Perrault's Fairy Tales (Dover Children's Classics) - Charles Perrault;Gustave Dore
Once upon a time, long before farmboys arose to defeat Dark Lords and even longer before the rise of imagined histories attempting to be gritty in a way that removed most moral compasses from fantasy, there was the fairytale. A simple little literary beast masquerading as a story with a morality play contained within its fascinating bounds. A little creation marketed for children but one which contained deeper adult themes. Fairytales did not need to attempt to be gritty, they simply were in how they conveyed themes that clearly indicated that incest, rape, cannibalism and other heinous deeds were abhorrent and that. Nowadays, as the epic form seems to have merged with fairytales thanks to the meddling of Hobbits, fairytales are becoming less relevant. Yet I still believe that the old classic fairytales are relevant to modern audiences. Except perhaps Rumpelstiltskin. In today's social media environment it makes no sense for no one to know that imp's name. If he were around today the prince would hunt down his name on Facebook or Twitter. Speaking of which can you imagine the tweets?

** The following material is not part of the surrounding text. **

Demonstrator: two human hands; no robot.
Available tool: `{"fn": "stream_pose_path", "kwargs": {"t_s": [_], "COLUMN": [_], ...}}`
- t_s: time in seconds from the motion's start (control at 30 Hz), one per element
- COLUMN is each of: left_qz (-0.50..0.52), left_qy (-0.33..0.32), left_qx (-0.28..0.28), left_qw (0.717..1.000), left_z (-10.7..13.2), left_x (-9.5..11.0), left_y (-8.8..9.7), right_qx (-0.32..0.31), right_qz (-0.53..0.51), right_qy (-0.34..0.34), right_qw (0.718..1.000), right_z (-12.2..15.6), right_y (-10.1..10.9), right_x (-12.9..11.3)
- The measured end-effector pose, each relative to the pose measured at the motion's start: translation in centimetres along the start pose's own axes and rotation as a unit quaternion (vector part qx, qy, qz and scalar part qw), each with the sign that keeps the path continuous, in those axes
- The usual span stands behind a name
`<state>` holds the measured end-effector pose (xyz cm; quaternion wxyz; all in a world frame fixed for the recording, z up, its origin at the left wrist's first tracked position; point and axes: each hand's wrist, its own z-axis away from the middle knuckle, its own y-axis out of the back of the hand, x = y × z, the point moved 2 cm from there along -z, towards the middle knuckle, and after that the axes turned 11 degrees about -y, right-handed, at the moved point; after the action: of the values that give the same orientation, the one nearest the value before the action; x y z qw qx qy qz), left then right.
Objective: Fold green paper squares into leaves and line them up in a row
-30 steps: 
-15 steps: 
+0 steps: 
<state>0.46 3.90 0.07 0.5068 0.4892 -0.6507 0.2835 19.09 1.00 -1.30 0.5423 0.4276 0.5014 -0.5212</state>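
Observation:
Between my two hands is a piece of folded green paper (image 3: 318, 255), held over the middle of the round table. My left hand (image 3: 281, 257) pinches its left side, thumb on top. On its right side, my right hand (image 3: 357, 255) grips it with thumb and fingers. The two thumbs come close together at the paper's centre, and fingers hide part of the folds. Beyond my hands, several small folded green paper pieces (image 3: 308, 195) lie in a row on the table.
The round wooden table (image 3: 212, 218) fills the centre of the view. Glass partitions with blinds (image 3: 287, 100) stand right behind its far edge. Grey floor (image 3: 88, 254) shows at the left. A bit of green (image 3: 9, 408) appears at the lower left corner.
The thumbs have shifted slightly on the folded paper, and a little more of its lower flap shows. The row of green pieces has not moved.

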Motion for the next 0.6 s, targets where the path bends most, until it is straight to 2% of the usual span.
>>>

The fairytales in this volume include the classic: Little Red Riding Hood, Cinderilla and Sleeping Beauty. However they are not the fairytales you may have heard or read as a child. While both Cinderilla and Sleeping Beauty avoid the greater horrors that were part of their genesis (according to other sources in the Cinderilla (or Cinderella) tale the stepsisters attempted to put on the glass slipper by cutting their toes and heels off. As for the real Sleeping Beauty story, apparently there are references to the prince of the tale taking advantage of the sleeping princess. The Little Red Riding Hood story remains in its classic form however, with the wolf ending up eating everyone. There is a reason behind the plots of these stories however, with the tale of the wolf being a symbol for predatory men who would take advantage of a young girl's virtue.

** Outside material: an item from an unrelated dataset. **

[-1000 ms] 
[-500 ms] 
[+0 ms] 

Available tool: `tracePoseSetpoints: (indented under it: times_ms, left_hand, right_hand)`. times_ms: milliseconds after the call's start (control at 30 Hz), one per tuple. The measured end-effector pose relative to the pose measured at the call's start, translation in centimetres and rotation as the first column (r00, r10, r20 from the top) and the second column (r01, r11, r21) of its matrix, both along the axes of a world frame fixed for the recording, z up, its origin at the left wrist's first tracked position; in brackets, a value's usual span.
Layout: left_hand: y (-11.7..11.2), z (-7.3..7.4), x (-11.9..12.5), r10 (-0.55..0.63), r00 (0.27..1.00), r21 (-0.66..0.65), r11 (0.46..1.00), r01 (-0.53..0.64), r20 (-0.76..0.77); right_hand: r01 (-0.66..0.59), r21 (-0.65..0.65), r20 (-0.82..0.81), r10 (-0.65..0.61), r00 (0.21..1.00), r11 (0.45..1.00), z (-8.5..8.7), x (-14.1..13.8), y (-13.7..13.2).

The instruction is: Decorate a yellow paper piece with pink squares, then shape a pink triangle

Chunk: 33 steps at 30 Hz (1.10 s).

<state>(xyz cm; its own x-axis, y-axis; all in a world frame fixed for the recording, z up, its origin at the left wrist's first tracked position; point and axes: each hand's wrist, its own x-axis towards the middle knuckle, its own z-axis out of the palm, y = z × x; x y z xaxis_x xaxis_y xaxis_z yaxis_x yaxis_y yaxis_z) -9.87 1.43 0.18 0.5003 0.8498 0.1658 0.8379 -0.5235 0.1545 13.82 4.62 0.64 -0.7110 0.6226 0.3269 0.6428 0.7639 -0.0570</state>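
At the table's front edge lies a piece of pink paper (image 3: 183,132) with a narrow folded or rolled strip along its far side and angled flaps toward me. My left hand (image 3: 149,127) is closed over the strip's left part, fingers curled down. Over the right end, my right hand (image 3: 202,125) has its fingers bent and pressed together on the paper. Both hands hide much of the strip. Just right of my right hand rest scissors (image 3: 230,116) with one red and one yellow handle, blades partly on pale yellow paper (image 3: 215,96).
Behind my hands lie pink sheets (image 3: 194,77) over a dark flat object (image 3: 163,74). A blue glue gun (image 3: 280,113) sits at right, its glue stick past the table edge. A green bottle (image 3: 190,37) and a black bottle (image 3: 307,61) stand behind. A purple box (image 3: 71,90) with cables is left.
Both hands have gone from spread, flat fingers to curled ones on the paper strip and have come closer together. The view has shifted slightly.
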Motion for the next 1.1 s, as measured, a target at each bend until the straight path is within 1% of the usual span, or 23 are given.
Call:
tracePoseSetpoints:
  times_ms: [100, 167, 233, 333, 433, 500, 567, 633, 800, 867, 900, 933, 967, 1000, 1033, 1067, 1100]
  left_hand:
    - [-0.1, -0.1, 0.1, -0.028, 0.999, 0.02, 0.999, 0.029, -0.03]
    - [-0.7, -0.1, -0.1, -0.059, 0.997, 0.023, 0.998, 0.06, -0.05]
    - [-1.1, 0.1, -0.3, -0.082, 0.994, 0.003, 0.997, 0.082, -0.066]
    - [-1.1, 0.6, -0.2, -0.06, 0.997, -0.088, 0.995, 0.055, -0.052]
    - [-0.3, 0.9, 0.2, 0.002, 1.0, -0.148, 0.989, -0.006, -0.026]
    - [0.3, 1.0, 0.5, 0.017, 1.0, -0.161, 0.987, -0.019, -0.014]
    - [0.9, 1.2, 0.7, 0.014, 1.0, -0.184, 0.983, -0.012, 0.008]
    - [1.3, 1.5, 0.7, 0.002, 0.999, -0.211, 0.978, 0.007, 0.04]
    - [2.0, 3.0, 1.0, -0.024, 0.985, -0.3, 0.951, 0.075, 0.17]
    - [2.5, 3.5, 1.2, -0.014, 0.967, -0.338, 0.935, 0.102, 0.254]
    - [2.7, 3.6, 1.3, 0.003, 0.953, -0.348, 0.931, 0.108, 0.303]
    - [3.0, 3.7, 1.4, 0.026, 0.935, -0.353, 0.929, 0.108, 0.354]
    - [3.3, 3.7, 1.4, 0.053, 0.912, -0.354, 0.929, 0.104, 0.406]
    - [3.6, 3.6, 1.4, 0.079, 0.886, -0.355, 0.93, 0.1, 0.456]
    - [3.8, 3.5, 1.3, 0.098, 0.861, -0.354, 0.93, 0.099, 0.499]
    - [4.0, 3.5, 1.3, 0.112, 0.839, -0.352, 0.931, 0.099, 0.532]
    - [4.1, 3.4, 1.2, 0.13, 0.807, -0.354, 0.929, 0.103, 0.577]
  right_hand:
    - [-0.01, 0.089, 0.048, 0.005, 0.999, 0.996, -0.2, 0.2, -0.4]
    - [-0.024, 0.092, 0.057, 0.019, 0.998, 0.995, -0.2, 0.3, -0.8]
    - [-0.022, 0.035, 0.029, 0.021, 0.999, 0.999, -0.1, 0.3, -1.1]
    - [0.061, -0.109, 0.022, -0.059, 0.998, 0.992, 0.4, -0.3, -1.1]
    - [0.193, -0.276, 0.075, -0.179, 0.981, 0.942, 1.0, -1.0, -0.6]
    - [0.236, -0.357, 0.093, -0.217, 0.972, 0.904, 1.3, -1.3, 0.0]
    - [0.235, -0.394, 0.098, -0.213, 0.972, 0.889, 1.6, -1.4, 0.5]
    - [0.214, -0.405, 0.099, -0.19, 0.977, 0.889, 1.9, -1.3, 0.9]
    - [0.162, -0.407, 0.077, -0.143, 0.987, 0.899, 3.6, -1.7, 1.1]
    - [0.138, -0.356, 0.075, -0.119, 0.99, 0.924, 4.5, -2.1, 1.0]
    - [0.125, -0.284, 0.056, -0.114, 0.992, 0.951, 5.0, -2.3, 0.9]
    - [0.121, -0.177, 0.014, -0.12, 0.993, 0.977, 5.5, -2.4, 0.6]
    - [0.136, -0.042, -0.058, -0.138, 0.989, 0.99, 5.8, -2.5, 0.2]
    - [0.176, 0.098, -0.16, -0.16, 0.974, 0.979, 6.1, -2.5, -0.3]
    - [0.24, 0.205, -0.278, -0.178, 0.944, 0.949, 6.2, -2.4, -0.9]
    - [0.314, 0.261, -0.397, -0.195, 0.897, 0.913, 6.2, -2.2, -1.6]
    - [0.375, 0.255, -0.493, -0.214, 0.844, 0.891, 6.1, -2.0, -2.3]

In fact each of these stories is accompanied with a moral at the end. These morals reveal the underlying message as indicated by the author. However, there appears to be room in each story for anyone else to enjoy other messages they can observe. Whether you like fantasy stories and want to see some of the older tales in that format, or if you merely like short stories and fairytales I recommend giving this collection a read. It's not particularly long with around 100 pages and you should be able to get through it in around an hour or so.